Problem details
Reproduce the records below word for word.

Stored dataset items
*** Block opens ***

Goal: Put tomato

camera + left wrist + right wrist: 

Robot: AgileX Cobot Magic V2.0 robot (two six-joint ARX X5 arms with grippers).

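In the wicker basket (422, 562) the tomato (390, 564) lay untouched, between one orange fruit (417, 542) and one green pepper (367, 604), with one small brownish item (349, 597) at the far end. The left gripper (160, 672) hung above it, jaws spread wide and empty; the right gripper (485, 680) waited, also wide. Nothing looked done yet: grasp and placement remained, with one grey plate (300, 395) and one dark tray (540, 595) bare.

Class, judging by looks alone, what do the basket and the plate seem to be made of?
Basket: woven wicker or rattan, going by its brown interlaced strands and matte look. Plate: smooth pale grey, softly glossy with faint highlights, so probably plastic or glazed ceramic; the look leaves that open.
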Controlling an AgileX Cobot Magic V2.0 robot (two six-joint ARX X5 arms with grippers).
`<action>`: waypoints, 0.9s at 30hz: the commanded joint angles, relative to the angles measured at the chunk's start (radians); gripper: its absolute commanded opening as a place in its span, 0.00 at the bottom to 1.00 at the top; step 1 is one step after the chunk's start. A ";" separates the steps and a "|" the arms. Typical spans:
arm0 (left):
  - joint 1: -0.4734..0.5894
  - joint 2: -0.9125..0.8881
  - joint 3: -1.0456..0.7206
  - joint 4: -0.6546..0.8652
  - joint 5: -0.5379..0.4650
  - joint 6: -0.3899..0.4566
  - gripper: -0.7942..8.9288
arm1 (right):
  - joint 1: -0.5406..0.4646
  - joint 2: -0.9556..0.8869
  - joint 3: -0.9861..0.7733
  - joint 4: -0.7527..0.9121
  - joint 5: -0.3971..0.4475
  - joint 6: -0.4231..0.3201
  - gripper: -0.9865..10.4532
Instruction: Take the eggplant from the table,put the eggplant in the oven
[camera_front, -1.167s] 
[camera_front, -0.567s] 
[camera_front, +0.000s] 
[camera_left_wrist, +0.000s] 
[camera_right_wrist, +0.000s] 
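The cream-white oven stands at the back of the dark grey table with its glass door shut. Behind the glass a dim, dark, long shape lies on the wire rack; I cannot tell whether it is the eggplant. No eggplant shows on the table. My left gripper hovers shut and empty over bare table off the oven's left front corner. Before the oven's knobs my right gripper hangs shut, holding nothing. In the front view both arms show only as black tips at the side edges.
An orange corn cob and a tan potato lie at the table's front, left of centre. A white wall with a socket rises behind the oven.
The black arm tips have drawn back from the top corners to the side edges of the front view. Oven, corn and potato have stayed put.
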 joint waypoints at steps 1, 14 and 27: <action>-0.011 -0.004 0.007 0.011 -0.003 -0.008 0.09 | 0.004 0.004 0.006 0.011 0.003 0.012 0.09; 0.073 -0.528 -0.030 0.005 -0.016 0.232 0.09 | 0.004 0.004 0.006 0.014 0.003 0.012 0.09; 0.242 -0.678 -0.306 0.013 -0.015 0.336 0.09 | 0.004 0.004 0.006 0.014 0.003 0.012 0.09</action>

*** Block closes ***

Response to the task
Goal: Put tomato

camera + left wrist + right wrist: 

Robot: AgileX Cobot Magic V2.0 robot (two six-joint ARX X5 arms with grippers).

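In the wicker basket (422, 562) the tomato (390, 564) lay untouched, between one orange fruit (417, 542) and one green pepper (367, 604), with one small brownish item (349, 597) at the far end. The left gripper (160, 672) hung above it, jaws spread wide and empty; the right gripper (485, 680) waited, also wide. Nothing looked done yet: grasp and placement remained, with one grey plate (300, 395) and one dark tray (540, 595) bare.

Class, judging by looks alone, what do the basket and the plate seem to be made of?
Basket: woven wicker or rattan, going by its brown interlaced strands and matte look. Plate: smooth pale grey, softly glossy with faint highlights, so probably plastic or glazed ceramic; the look leaves that open.
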Controlling an AgileX Cobot Magic V2.0 robot (two six-joint ARX X5 arms with grippers).
`<action>`: waypoints, 0.9s at 30hz: the commanded joint angles, relative to the angles measured at the chunk's start (radians); gripper: its absolute commanded opening as a place in its span, 0.00 at the bottom to 1.00 at the top; step 1 is one step after the chunk's start. A ";" separates the steps and a "|" the arms. Typical spans:
arm0 (left):
  - joint 1: -0.4734..0.5894
  - joint 2: -0.9125..0.8881
  - joint 3: -1.0456..0.7206
  - joint 4: -0.6546..0.8652
  - joint 5: -0.5379..0.4650
  - joint 6: -0.3899..0.4566
  - gripper: -0.7942..8.9288
arm1 (right):
  - joint 1: -0.5406..0.4646
  - joint 2: -0.9556..0.8869
  - joint 3: -0.9861..0.7733
  - joint 4: -0.7527..0.9121
  - joint 5: -0.3971..0.4475
  - joint 6: -0.4231..0.3201
  - gripper: -0.9865..10.4532
Instruction: Take the eggplant from the table,put the eggplant in the oven
[camera_front, -1.167s] 
[camera_front, -0.567s] 
[camera_front, +0.000s] 
[camera_left_wrist, +0.000s] 
[camera_right_wrist, +0.000s] 
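The cream-white oven stands at the back of the dark grey table with its glass door shut. Behind the glass a dim, dark, long shape lies on the wire rack; I cannot tell whether it is the eggplant. No eggplant shows on the table. My left gripper hovers shut and empty over bare table off the oven's left front corner. Before the oven's knobs my right gripper hangs shut, holding nothing. In the front view both arms show only as black tips at the side edges.
An orange corn cob and a tan potato lie at the table's front, left of centre. A white wall with a socket rises behind the oven.
The black arm tips have drawn back from the top corners to the side edges of the front view. Oven, corn and potato have stayed put.
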 joint waypoints at steps 1, 14 and 27: <action>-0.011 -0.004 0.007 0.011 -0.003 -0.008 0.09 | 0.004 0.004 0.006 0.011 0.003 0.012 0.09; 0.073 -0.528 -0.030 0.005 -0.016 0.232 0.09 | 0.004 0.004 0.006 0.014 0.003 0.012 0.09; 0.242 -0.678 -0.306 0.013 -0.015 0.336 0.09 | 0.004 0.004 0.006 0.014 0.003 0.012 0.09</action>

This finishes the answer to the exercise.